→ REQUIREMENT:
Instruction for the entries that follow: retype exactly the lines from the line with "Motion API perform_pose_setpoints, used" to the line with "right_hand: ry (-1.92", both included, and omit all others.
------------------------------------
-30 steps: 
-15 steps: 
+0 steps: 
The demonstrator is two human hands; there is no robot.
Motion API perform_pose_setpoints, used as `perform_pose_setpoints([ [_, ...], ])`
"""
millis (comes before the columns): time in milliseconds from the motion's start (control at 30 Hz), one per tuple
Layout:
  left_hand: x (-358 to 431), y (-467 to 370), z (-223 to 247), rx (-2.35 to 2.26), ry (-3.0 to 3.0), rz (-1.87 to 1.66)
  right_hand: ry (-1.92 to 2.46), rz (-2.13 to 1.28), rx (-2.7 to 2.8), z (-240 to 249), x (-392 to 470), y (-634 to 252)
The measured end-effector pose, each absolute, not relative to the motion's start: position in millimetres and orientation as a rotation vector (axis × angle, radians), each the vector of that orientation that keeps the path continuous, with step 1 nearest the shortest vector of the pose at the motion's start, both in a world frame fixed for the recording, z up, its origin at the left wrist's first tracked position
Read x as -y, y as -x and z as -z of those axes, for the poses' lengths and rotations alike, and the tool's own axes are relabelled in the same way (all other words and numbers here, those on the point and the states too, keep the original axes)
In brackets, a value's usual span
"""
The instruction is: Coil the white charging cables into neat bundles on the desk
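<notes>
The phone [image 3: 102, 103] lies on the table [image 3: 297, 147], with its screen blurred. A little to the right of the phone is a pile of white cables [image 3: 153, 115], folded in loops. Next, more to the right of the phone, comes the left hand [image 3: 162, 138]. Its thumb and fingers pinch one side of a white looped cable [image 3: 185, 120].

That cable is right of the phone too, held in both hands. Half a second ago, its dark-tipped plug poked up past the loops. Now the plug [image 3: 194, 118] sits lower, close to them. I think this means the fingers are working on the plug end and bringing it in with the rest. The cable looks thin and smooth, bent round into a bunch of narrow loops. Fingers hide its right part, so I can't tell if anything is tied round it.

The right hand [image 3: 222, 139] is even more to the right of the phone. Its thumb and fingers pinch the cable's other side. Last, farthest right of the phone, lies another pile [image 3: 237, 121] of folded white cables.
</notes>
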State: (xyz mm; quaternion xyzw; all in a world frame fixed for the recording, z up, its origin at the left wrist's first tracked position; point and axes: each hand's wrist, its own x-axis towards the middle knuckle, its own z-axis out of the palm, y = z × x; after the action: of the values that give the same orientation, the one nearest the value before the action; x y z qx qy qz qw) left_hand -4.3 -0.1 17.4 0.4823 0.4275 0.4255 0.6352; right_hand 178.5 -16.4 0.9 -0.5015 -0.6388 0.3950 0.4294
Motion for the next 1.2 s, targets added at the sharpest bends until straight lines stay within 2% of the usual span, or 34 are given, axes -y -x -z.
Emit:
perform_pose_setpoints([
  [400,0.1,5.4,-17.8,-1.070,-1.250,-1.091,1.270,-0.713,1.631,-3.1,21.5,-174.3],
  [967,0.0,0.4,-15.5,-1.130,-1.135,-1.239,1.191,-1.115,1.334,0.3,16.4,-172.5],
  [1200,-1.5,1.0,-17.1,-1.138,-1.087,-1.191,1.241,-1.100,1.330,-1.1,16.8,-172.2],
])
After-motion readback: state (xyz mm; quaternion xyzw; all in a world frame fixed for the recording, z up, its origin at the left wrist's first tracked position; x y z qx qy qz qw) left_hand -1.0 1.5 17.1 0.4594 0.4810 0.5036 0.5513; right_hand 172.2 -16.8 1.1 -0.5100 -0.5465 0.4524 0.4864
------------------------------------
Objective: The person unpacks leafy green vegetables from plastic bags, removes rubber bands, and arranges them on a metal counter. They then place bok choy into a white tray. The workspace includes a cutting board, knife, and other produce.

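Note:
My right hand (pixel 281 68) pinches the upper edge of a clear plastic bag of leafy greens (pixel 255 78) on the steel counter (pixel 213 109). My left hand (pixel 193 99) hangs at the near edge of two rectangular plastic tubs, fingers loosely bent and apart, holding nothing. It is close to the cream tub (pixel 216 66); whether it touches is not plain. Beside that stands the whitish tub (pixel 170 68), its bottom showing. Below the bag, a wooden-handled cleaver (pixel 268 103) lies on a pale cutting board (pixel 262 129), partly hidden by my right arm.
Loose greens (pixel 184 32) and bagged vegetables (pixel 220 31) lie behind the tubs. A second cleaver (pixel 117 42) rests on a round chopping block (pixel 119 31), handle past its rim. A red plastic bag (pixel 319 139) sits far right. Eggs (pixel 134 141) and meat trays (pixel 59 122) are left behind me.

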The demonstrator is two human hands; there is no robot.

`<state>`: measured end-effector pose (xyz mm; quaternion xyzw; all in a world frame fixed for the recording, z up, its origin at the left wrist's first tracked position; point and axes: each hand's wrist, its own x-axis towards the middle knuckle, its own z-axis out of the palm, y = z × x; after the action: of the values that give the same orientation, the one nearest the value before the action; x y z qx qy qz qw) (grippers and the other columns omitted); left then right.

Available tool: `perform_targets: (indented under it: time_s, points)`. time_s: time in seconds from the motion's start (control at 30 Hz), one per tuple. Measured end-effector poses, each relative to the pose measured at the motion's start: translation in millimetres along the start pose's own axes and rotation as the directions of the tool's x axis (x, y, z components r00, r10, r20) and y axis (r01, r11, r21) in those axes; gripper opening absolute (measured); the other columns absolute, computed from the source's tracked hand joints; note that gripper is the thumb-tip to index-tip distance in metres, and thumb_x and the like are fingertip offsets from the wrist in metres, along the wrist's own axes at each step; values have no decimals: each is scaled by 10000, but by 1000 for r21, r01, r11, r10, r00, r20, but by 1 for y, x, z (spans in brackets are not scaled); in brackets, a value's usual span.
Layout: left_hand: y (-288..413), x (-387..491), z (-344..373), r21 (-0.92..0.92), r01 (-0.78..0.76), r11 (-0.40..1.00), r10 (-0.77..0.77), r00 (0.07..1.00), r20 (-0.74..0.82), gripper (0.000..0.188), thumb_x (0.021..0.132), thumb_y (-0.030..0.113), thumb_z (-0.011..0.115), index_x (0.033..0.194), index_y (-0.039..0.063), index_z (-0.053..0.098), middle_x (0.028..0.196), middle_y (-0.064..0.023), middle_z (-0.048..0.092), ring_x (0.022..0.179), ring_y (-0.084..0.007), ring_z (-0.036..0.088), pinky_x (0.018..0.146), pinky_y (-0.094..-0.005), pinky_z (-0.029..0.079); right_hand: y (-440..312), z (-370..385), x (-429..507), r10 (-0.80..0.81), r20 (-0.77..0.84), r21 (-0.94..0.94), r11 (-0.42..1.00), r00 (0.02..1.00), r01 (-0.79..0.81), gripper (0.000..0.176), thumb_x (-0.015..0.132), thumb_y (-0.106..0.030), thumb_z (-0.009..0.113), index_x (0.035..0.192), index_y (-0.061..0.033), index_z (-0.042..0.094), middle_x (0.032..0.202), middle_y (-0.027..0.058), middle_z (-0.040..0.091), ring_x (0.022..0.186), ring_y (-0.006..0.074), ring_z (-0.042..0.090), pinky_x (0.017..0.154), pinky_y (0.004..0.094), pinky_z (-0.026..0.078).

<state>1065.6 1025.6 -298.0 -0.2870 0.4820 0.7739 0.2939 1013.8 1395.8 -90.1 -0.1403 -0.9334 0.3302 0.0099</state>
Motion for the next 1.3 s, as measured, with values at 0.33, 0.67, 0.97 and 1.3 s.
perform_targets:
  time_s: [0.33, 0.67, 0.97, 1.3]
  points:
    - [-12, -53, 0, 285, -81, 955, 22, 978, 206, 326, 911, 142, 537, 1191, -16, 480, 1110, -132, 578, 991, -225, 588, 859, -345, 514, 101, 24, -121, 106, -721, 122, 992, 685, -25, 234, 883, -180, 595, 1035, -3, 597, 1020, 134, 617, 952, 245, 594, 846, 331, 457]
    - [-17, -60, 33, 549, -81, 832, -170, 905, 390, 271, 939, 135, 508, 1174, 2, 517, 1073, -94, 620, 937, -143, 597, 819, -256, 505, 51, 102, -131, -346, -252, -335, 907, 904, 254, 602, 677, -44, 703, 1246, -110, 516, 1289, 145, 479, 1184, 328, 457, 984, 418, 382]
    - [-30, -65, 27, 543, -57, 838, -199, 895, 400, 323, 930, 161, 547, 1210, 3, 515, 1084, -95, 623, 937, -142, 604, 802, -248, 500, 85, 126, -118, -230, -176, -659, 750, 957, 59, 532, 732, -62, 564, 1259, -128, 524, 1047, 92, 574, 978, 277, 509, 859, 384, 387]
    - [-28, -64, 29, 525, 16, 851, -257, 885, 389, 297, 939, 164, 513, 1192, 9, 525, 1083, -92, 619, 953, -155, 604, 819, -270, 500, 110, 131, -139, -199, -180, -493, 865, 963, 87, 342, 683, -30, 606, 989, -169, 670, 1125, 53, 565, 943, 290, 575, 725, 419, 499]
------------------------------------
→ RESPONSE TO THIS TASK:
Motion API perform_pose_setpoints, used as `perform_pose_setpoints([ [_, ...], ])`
"""
millis (comes before the columns): time in milliseconds from the motion's start (control at 30 Hz), one per tuple
Layout:
  left_hand: x (-358 to 431), y (-467 to 370), z (-223 to 247), rx (-2.35 to 2.26), ry (-3.0 to 3.0), rz (-1.87 to 1.66)
  right_hand: ry (-1.92 to 2.46), rz (-2.13 to 1.28), rx (-2.7 to 2.8), z (-240 to 249), x (-392 to 470), y (-634 to 252)

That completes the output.